### Your task
Reproduce exactly the lines below, from the first one through the line containing "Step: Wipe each", and omit any pictures.

##### Data for this task

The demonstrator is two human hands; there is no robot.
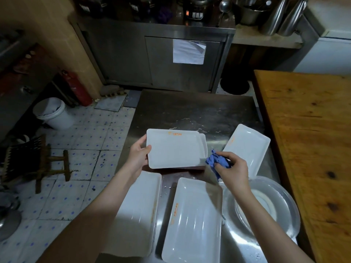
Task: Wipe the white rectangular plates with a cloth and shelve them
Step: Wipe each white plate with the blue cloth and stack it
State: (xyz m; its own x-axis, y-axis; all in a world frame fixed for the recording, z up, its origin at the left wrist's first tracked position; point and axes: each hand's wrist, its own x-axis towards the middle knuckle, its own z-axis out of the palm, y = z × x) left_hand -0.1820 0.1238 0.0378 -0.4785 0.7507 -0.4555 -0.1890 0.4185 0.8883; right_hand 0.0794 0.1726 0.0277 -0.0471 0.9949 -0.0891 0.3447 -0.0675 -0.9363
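Note:
My left hand [138, 155] grips the left short edge of a white rectangular plate [173, 149], held level above a steel counter [190, 111]; another plate's edge shows just behind its right side. My right hand [232, 169] is closed on a crumpled blue cloth [216, 161] at the held plate's lower right corner. Three more white rectangular plates lie on the counter: one at the right [247, 147], one in the near middle [191, 221], one at the near left [138, 211].
A round steel basin [288, 202] with white dishes sits at the near right. A wooden table [307, 139] borders the right side. Ahead stands a steel cabinet [155, 57]. On the tiled floor at left are a white bucket [52, 112], a wooden stool [51, 164] and a red extinguisher [77, 88].

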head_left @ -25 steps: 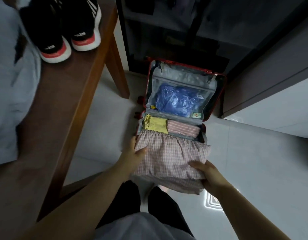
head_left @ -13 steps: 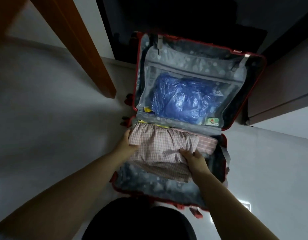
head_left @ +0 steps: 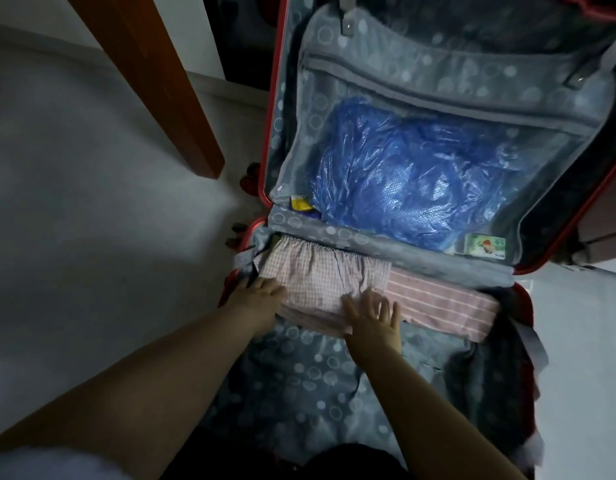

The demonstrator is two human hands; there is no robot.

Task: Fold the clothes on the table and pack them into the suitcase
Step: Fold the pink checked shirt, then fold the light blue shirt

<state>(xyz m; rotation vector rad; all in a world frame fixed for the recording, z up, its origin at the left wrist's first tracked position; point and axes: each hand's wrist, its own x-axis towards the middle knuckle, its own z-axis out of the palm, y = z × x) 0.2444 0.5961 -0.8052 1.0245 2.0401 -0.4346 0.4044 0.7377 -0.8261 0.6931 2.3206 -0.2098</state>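
Suitcase (head_left: 265, 157) lies on pale floor (head_left: 91, 220) (table leg (head_left: 154, 81) beside), left hand (head_left: 261, 296) and right hand (head_left: 372, 320) flat on checked cloth (head_left: 320, 271).

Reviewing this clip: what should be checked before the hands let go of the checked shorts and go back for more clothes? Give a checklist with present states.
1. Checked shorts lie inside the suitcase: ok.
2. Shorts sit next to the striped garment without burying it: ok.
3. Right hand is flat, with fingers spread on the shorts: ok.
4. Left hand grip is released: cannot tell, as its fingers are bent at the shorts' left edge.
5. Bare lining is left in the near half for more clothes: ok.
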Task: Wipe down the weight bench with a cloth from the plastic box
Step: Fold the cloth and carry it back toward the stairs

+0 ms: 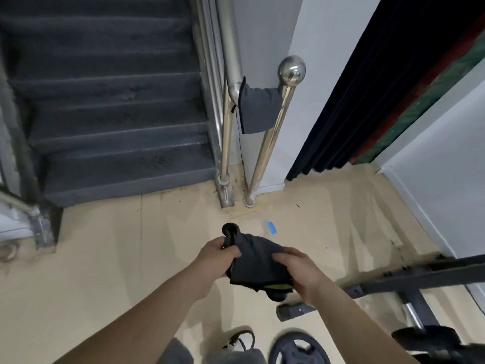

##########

### Exercise solution
The demonstrator is two human hands; there is no robot.
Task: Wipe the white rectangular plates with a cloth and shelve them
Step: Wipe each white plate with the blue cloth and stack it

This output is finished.